Scott Stamps

Personal information
- Date of birth: 20 March 1975 (age 49)
- Place of birth: Edgbaston, England
- Position(s): Defender

Youth career
- Aston Villa

Senior career*
- Years: Team / Apps / (Gls)
- 1993–1997: Torquay United / 86 / (5)
- 1997–1999: Colchester United / 57 / (1)
- 1999–2004: Kidderminster Harriers / 95 / (0)
- 2004–2006: Tamworth / 60 / (0)
- 2006–2007: Bromsgrove Rovers
- 2007–2008: Willenhall Town / 21 / (0)
- 2008–2009: Hednesford Town
- 2009–????: Sutton Coldfield Town / 1 / (0)

= Scott Stamps =

English footballer

Scott Stamps (born 20 March 1975) is an English footballer who played as a defender for clubs including Torquay United, Colchester United and Kidderminster Harriers.

==Career==
Stamps started his professional football career with Torquay United in 1993 as a trainee.
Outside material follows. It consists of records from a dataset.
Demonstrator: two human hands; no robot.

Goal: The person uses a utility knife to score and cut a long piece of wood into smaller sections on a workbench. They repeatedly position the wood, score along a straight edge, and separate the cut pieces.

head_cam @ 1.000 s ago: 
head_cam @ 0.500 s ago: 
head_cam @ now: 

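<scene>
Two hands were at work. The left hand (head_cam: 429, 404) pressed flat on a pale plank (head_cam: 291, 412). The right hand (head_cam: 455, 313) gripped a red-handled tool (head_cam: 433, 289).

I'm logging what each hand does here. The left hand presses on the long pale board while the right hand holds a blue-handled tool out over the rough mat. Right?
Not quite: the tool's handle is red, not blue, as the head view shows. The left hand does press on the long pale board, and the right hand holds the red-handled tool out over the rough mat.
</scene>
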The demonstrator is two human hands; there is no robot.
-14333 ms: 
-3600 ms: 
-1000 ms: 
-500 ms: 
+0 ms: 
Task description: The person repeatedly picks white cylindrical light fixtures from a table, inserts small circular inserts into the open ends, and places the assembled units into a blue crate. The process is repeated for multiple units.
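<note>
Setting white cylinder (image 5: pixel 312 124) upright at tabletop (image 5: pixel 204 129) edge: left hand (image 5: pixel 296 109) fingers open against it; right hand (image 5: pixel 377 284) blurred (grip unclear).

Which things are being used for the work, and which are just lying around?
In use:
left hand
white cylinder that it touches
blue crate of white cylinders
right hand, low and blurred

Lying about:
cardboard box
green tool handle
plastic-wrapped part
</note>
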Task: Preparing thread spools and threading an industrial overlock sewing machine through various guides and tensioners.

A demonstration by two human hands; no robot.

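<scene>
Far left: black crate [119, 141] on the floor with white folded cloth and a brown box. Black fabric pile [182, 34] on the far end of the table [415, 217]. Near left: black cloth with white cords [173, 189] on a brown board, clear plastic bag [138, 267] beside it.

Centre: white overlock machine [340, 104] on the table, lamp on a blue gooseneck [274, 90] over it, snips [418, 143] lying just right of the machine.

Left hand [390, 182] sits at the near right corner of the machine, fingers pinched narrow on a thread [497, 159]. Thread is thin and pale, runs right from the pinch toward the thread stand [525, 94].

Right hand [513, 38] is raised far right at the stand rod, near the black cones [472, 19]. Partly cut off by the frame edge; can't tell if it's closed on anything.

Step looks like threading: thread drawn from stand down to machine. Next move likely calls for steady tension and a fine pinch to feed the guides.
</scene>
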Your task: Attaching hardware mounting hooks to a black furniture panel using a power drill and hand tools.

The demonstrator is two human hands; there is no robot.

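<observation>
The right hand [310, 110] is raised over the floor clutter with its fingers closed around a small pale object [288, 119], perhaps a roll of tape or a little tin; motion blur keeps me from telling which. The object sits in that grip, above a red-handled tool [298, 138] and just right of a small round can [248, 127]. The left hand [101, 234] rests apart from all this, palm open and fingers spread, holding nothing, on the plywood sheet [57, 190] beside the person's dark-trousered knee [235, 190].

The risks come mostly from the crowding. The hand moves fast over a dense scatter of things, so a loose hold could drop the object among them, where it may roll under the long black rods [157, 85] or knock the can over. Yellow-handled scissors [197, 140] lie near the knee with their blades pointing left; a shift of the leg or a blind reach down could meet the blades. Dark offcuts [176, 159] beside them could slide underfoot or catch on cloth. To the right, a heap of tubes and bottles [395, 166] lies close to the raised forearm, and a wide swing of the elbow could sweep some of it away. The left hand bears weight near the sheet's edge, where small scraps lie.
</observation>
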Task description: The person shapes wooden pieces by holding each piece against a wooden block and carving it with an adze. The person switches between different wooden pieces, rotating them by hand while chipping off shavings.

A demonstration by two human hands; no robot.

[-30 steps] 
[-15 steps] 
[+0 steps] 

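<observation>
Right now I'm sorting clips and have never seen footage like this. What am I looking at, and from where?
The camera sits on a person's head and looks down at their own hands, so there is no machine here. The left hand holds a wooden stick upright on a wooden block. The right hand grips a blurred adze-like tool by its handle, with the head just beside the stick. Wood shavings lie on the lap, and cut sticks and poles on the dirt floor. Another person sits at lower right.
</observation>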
During his time with The Gulls, he made 86 appearances and scored 5 goals. On 26 March 1997, he joined Colchester United for £10,000. Stamps was with The U's for just under two seasons and made 57 appearances for the club, but only managed to find the back of the net once. In July 2001 he joined Kidderminster Harriers after a brief spell out of the game. Stamps appeared for Harriers 95 times but never managed to find the net.

Stamps was on the move again in August 2004 and joined Conference National side Tamworth. Stamps spent two seasons with The Lambs before he was released in the summer of 2006. He subsequently played for Bromsgrove Rovers, Willenhall Town and Hednesford Town.